Prostate cancer (PCa) is the most common cancer in men and the second most common cause of death from tumors in the male population [1]. With the beginning of the PSA era, the early diagnosis of PCa has been made possible, widening the opportunities for local radical therapies such as RP or radiation therapy (RT). However, the scenario changes when PCa spreads to the lymph nodes or to the bone, becoming a systemic disease: In these cases, the opportunity window for a radical therapy is lost, although surgery and radiotherapy are progressively achieving a role in selected N + PCa patients [24]. A correct staging is therefore essential to properly focus the disease we are dealing with, and consequentially to decide the most appropriate treatment. Nowadays, computed tomography (CT) and bone scintigraphy (BS) are the imaging examinations commonly used in PCa for staging nodal and bone involvement, respectively. According to the current guidelines, these examinations are optional in intermediate-risk and recommended in high-risk PCa [5, 6]. However, their use has been questioned by several studies reporting a limited staging ability for both the procedures. In particular, BS is deeply influenced by PSA level and Gleason score [7], while the accuracy of CT scan has been shown to be really poor, even in those patients with a very high risk of nodal metastases [8]. Recently, whole-body magnetic resonance imaging (MRI) was shown to be more sensitive and specific than the combination of BS, targeted radiographs and abdomino-pelvic CT [9, 10], suggesting an “all-in-one” staging approach. Preoperative clinical models, such as Partin [11] or Briganti nomograms [12], have been adopted in the preoperative risk assessment of PCa for lymph node involvement (LNI), and showed possibly more appropriate and accurate than CT itself to decide for the need of pelvic lymph node dissection (PLND). All these things considered, we wonder whether it is time for BS and CT to be dismissed, or if they still have a role in the PCa staging. We tried to find an answer by evaluating their accuracy as staging examinations in a large cohort of RP patients.

Materials and methods

Patient population

Under institutional review board supervision, data from men who underwent RP between 1999 and 2012 with at least 2-year follow-up available (PSA records and clinical visits) at thirteen Italian Urology Departments located in Piedmont and Aosta Valley Italian regions were combined into the EUREKA-1 database. EUREKA-1 is an observational, multicentric, retrospectively derived dataset promoted by the CHIC project (sponsored by the European Union, 7th Framework Program, grant agreement no. 600841); it was approved by the Ethical Committee of FPO-IRCCS Cancer Center of Candiolo in July 2013 and amended in November 2014; data collected in EUREKA-1 included socio-demographic parameters, clinical tumor characteristics, surgery features, pathology, therapies, clinical and PSA follow-ups, and clinical outcomes.

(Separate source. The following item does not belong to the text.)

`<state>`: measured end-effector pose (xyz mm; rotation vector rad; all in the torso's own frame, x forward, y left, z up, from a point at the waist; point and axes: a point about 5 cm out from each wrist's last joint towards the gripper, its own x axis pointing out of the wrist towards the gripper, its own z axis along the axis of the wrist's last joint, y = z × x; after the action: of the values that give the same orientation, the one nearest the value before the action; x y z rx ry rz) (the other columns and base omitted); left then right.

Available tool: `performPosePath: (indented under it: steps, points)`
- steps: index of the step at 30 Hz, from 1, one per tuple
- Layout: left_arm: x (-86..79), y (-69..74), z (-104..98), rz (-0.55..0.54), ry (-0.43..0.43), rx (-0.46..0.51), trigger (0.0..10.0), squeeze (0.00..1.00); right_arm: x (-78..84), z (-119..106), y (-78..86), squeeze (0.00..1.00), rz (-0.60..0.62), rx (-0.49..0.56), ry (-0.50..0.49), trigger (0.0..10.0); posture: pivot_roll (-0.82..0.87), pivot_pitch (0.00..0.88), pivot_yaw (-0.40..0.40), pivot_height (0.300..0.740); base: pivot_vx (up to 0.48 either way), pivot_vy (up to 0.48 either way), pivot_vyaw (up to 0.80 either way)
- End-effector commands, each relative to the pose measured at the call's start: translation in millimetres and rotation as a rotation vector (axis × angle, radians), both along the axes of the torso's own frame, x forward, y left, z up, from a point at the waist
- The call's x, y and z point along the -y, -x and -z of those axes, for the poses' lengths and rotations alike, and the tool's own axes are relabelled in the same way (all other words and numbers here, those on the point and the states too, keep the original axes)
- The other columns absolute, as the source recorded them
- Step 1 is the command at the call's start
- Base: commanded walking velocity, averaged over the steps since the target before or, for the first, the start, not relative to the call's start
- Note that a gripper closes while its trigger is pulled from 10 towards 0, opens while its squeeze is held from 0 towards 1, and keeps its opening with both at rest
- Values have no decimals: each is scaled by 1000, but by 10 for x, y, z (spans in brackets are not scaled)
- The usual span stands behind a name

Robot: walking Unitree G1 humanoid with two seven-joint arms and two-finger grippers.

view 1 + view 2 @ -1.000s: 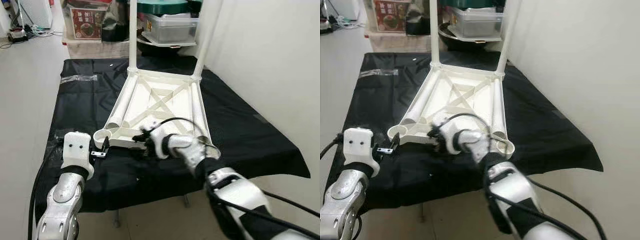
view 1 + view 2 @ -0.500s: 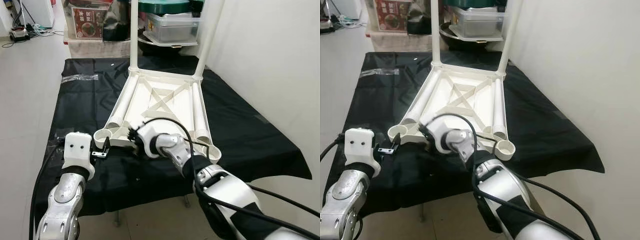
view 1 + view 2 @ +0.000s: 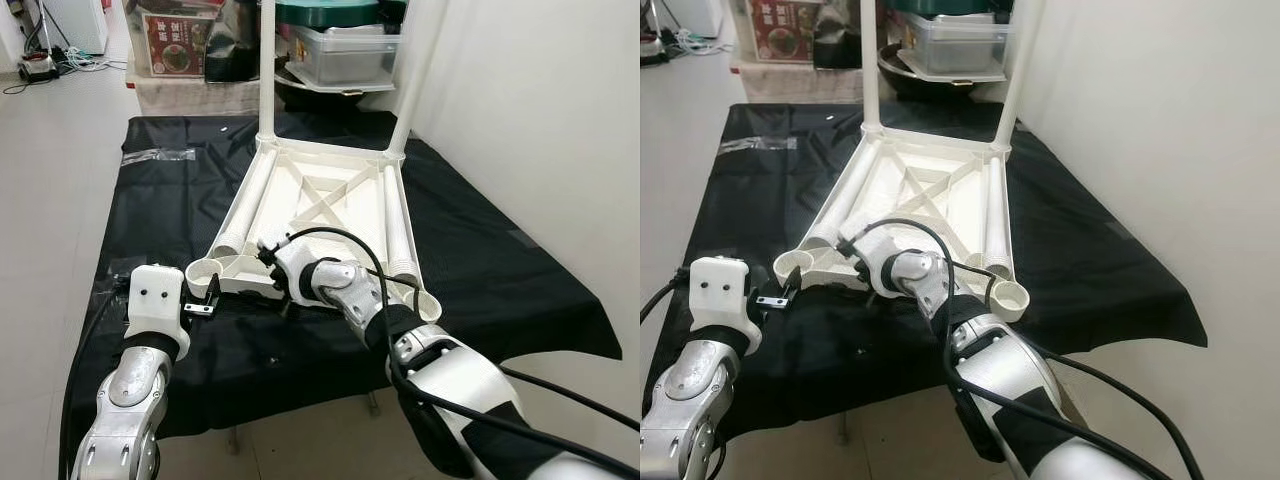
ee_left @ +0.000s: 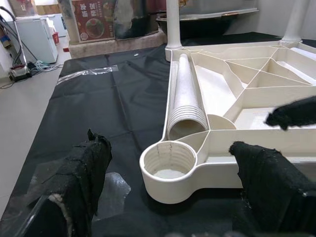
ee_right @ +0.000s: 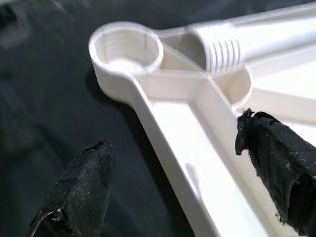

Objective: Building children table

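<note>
A white children's tabletop (image 3: 322,196) lies upside down on a black-covered table (image 3: 160,215). Two legs (image 3: 266,70) stand upright in its far corners. Two loose legs (image 3: 246,205) lie inside it along the left and right sides. The near-left socket (image 4: 168,165) and the near-right socket (image 3: 425,304) hold nothing. My right gripper (image 5: 177,173) is open and straddles the tabletop's near rim, one finger (image 5: 79,192) over the cloth and the other over the inside. My left gripper (image 3: 205,297) stands open just in front of the near-left socket without touching it.
Storage bins (image 3: 340,50) and a printed box (image 3: 175,42) stand behind the table. A white wall (image 3: 540,120) runs along the right. Bare floor (image 3: 50,180) lies to the left. A strip of clear tape (image 3: 160,155) sticks to the cloth at the far left.
My right gripper has slid left along the near rim toward the near-left socket. The left arm has held still.
</note>
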<state>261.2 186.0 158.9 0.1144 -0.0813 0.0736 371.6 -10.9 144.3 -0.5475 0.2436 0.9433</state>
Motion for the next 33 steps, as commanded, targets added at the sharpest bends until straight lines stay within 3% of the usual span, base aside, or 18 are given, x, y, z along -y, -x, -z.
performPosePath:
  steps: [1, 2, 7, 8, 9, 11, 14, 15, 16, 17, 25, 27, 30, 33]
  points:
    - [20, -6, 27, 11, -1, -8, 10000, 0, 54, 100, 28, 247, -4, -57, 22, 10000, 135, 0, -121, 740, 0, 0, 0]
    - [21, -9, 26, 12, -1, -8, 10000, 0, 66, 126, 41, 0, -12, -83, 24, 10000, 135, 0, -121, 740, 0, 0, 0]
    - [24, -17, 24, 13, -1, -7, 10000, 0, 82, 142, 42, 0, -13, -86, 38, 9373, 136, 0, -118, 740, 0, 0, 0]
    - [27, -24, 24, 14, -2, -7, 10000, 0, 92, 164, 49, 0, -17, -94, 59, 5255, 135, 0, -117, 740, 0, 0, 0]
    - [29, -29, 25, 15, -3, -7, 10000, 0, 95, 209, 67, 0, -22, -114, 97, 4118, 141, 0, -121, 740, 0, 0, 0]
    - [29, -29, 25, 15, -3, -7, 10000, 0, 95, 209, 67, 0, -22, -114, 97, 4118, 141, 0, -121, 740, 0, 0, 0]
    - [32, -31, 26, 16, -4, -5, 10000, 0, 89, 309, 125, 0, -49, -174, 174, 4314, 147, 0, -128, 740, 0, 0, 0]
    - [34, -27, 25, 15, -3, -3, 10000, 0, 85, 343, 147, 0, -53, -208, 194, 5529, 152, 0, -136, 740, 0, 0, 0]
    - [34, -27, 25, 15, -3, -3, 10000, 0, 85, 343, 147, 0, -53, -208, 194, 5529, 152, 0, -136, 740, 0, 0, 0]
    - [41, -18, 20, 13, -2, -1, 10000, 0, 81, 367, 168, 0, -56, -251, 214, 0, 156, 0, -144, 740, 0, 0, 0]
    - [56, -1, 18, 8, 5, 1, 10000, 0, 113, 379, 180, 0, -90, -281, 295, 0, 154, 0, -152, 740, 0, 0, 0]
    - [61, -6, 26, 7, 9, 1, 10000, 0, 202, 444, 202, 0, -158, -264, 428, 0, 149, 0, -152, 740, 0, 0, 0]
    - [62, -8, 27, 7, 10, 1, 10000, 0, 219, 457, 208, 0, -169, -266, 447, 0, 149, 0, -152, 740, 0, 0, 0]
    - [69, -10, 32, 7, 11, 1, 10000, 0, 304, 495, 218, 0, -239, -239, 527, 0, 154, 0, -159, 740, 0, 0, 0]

To evaluate the ability of CT to predict LNI, we included 1091 patients treated with RP and PLND. All the patients were staged before surgery with abdomino-pelvic contrast-enhanced CT scan; CT was considered positive for LNI if at least one node had a short-axis diameter ≥10 mm [8]. CT technology greatly varied during the 14-year-long period under study. The CT devices used were: Philips Tomoscan AV (single detector row), Elscint Twin (2 slices), Philips Brilliance (6 slices), Toshiba Aquilion (16 slices), Philips Brilliance (40 slices), Philips Brilliance (64 slices), GE Discovery (64 slices), with slice thickness ranging in between 7 and 2 mm.

Following RP and PLND, the resected nodes were deemed positive for LNI if PCa metastases were found at the pathology examination (i.e., macro-metastases ≥2 mm or micro-metastases <2 mm [13]); finally, pathologic results were compared with CT findings.

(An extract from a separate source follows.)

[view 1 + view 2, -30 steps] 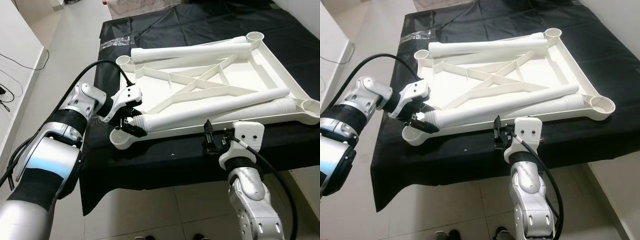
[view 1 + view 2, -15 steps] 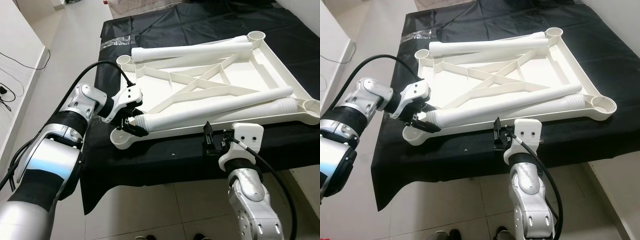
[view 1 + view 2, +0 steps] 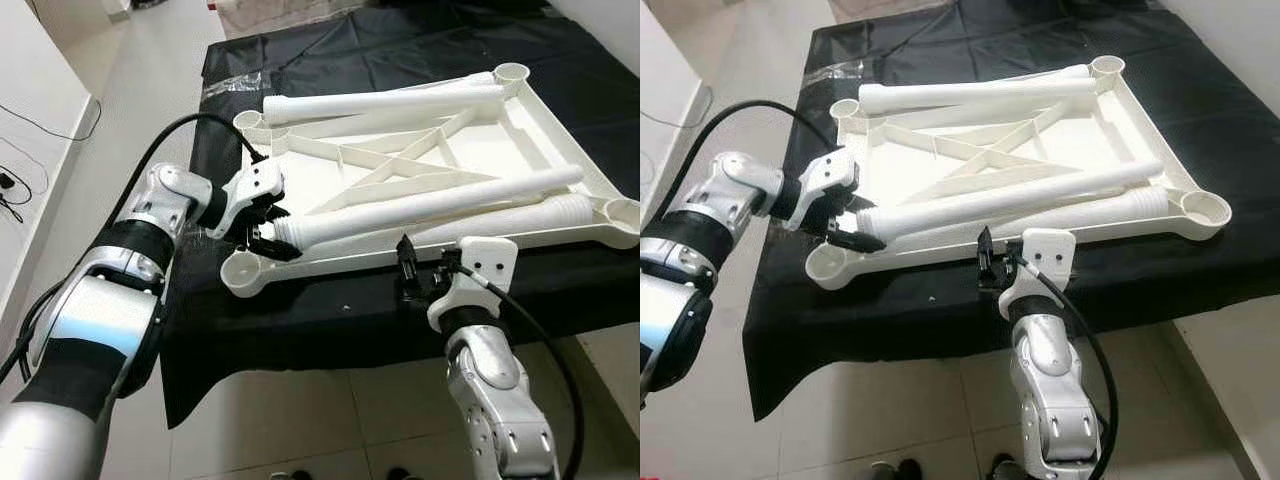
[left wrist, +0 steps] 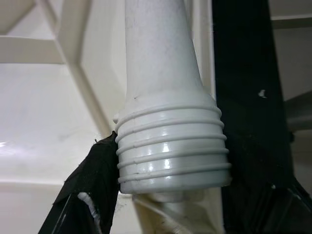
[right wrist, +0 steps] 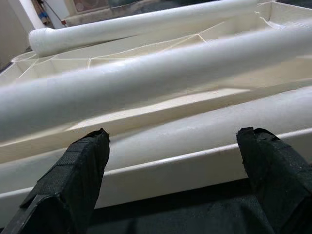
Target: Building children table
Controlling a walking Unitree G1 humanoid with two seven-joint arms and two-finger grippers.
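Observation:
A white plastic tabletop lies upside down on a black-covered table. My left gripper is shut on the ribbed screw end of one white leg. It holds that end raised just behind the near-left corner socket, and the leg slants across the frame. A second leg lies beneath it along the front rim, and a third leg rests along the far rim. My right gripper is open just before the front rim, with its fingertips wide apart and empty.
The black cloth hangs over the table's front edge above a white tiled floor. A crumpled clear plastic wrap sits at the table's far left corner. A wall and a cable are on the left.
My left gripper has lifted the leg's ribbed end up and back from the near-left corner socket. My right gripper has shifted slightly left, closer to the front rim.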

Besides, patients were stratified according to the D’Amico clinical (preoperative) risk classification in low-, intermediate- and high-risk groups [14].

As for bone metastases, we included 1145 PCa patients scheduled for surgery, staged with planar total-body Tc-99m methylene diphosphonate BS. Most of the patients with positive or equivocal findings underwent targeted X-rays or MRI for confirmation. We looked only for false-positive and false-negative rates, considering that all patients successively underwent surgery.

Standard follow-up included PSA dosage and DRE every 3 months for 2 years, every 6 months until the fifth year and annually thereafter. Patients with clinical and/or serological suspect of bone metastasis at follow-up (i.e., fast severe arousal of post-prostatectomy PSA or clinical symptoms) underwent BS (and/or CT and/or MRI looking for osteoblastic metastases or secondary fractures) for radiologic confirmation.

Statistical analysis

Sensitivity, specificity, positive predictive value (PPV), and negative predictive value (NPV) were tested, and related P values were calculated with Chi-square test. Discrimination accuracy was assessed using the C-statistics of the ROC area under the curve (AUC). The overall accuracy of Partin and Briganti nomograms for LNI was assessed too. Univariate and multivariate logistic regression analyses tested the relationships between CT findings and LNI. Covariates consisted of preoperative PSA, clinical stage and bioptic Gleason score.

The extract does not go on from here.